DIRECTIONS: From first line to last, give the material again unchanged.

SOURCE MATERIAL:
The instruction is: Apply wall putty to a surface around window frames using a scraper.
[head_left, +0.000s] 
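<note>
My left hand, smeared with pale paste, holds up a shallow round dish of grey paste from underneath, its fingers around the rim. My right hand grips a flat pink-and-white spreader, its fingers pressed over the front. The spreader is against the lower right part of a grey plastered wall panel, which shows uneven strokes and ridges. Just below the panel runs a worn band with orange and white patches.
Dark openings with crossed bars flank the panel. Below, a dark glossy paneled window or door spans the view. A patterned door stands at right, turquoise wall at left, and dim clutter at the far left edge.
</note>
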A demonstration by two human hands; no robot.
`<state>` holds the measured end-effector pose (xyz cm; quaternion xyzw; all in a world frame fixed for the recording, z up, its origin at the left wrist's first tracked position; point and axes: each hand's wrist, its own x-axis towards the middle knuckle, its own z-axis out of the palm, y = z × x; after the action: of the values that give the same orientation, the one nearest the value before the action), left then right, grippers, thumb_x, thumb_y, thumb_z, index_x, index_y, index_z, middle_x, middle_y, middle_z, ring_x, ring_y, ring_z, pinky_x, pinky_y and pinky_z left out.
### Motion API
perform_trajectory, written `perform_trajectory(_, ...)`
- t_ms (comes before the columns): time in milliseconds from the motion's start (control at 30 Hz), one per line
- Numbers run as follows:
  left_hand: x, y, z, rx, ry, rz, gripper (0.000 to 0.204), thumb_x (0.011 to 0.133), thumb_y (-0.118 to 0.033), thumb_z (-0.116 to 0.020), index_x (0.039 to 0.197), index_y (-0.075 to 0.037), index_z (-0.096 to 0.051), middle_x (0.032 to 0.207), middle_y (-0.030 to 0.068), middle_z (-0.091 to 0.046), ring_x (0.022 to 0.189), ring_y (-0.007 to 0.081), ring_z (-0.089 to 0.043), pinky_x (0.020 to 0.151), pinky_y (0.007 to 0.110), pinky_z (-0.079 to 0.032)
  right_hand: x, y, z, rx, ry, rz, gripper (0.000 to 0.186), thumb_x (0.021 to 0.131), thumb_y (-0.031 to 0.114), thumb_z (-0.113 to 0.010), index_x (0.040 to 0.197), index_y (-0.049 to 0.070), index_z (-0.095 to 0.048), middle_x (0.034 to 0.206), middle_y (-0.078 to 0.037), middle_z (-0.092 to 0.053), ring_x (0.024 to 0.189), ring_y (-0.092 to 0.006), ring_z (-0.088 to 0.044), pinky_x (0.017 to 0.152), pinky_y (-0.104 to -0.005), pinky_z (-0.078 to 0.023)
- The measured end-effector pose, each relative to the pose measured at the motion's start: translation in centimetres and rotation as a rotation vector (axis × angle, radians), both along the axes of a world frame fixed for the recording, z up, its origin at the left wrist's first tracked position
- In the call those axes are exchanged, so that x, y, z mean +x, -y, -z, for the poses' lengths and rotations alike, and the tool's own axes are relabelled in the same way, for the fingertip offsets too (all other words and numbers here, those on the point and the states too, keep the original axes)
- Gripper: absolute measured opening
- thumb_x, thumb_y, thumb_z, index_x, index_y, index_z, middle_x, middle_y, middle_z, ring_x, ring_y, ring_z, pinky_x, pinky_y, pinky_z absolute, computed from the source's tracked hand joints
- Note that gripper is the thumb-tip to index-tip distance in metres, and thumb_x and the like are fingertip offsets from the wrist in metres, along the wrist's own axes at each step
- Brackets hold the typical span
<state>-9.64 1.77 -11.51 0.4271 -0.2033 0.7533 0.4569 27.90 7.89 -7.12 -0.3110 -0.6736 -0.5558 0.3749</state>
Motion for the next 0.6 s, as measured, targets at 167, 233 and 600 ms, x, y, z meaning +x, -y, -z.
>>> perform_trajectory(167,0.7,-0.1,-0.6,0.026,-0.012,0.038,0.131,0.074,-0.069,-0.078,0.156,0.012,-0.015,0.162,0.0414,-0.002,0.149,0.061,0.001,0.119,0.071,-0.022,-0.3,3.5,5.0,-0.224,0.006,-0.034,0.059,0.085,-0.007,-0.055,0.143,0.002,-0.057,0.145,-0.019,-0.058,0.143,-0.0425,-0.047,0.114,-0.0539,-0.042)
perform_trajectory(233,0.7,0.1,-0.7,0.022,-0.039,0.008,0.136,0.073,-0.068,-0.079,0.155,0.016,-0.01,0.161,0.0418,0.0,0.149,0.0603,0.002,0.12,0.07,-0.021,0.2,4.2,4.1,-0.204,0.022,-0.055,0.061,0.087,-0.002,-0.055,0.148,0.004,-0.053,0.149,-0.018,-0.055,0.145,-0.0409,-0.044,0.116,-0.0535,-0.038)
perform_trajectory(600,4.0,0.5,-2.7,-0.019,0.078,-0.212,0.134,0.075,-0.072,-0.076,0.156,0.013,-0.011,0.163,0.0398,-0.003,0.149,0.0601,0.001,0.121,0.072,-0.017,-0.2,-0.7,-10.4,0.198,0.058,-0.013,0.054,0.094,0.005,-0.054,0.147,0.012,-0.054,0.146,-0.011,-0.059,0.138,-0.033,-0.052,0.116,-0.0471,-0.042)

SOLUTION FOR THIS EXERCISE:
The instruction is: Apply wall putty to a surface around window frames using a scraper.
[head_left, +0.000s] 
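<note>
My left hand, smeared with pale paste, holds up a shallow round dish of grey paste from underneath, its fingers around the rim. My right hand grips a flat pink-and-white spreader, its fingers pressed over the front. The spreader is against the lower right part of a grey plastered wall panel, which shows uneven strokes and ridges. Just below the panel runs a worn band with orange and white patches.
Dark openings with crossed bars flank the panel. Below, a dark glossy paneled window or door spans the view. A patterned door stands at right, turquoise wall at left, and dim clutter at the far left edge.
</note>
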A demonstration by two human hands; no robot.
`<state>` holds the measured end-effector pose (xyz cm; quaternion xyzw; all in a world frame fixed for the recording, z up, its origin at the left wrist's first tracked position; point and axes: each hand's wrist, its own x-axis towards the middle knuckle, its own z-axis out of the palm, y = z × x; after the action: of the values that give the same orientation, the one nearest the value before the action), left then right, grippers, thumb_x, thumb_y, thumb_z, index_x, index_y, index_z, middle_x, middle_y, middle_z, ring_x, ring_y, ring_z, pinky_x, pinky_y and pinky_z left out.
### Motion API
perform_trajectory, written `perform_trajectory(_, ...)`
- t_ms (comes before the columns): time in milliseconds from the motion's start (control at 30 Hz), one per line
- Numbers run as follows:
  left_hand: x, y, z, rx, ry, rz, gripper (0.000 to 0.204), thumb_x (0.011 to 0.133), thumb_y (-0.118 to 0.033), thumb_z (-0.116 to 0.020), index_x (0.039 to 0.197), index_y (-0.075 to 0.037), index_z (-0.096 to 0.051), middle_x (0.032 to 0.207), middle_y (-0.030 to 0.068), middle_z (-0.091 to 0.046), ring_x (0.022 to 0.189), ring_y (-0.007 to 0.081), ring_z (-0.089 to 0.043), pinky_x (0.020 to 0.151), pinky_y (0.007 to 0.110), pinky_z (-0.079 to 0.032)
  right_hand: x, y, z, rx, ry, rz, gripper (0.000 to 0.186), thumb_x (0.021 to 0.131), thumb_y (-0.031 to 0.114), thumb_z (-0.113 to 0.010), index_x (0.040 to 0.197), index_y (-0.049 to 0.070), index_z (-0.095 to 0.048), middle_x (0.034 to 0.206), middle_y (-0.078 to 0.037), middle_z (-0.092 to 0.053), ring_x (0.024 to 0.189), ring_y (-0.092 to 0.006), ring_z (-0.088 to 0.044), pinky_x (0.017 to 0.152), pinky_y (-0.104 to -0.005), pinky_z (-0.078 to 0.023)
- The measured end-effector pose, each relative to the pose measured at the motion's start: translation in centimetres and rotation as a rotation vector (axis × angle, radians), both along the axes of a world frame fixed for the recording, z up, its origin at the left wrist's first tracked position
- In the call those axes are exchanged, so that x, y, z mean +x, -y, -z, for the poses' lengths and rotations alike, and the tool's own axes are relabelled in the same way, for the fingertip offsets too (all other words and numbers here, those on the point and the states too, keep the original axes)
- Gripper: absolute measured opening
- thumb_x, thumb_y, thumb_z, index_x, index_y, index_z, middle_x, middle_y, middle_z, ring_x, ring_y, ring_z, pinky_x, pinky_y, pinky_z absolute, computed from the source's tracked hand joints
- Note that gripper is the thumb-tip to index-tip distance in metres, and thumb_x and the like are fingertip offsets from the wrist in metres, along the wrist's own axes at each step
- Brackets hold the typical span
<state>-9.64 1.77 -11.51 0.4271 -0.2033 0.7533 0.4569 27.90 7.89 -7.12 -0.3110 -0.6736 -0.5558 0.3749</state>
Motion for the next 0.6 s, as measured, targets at 167, 233 and 600 ms, x, y, z meaning +x, -y, -z.
>>> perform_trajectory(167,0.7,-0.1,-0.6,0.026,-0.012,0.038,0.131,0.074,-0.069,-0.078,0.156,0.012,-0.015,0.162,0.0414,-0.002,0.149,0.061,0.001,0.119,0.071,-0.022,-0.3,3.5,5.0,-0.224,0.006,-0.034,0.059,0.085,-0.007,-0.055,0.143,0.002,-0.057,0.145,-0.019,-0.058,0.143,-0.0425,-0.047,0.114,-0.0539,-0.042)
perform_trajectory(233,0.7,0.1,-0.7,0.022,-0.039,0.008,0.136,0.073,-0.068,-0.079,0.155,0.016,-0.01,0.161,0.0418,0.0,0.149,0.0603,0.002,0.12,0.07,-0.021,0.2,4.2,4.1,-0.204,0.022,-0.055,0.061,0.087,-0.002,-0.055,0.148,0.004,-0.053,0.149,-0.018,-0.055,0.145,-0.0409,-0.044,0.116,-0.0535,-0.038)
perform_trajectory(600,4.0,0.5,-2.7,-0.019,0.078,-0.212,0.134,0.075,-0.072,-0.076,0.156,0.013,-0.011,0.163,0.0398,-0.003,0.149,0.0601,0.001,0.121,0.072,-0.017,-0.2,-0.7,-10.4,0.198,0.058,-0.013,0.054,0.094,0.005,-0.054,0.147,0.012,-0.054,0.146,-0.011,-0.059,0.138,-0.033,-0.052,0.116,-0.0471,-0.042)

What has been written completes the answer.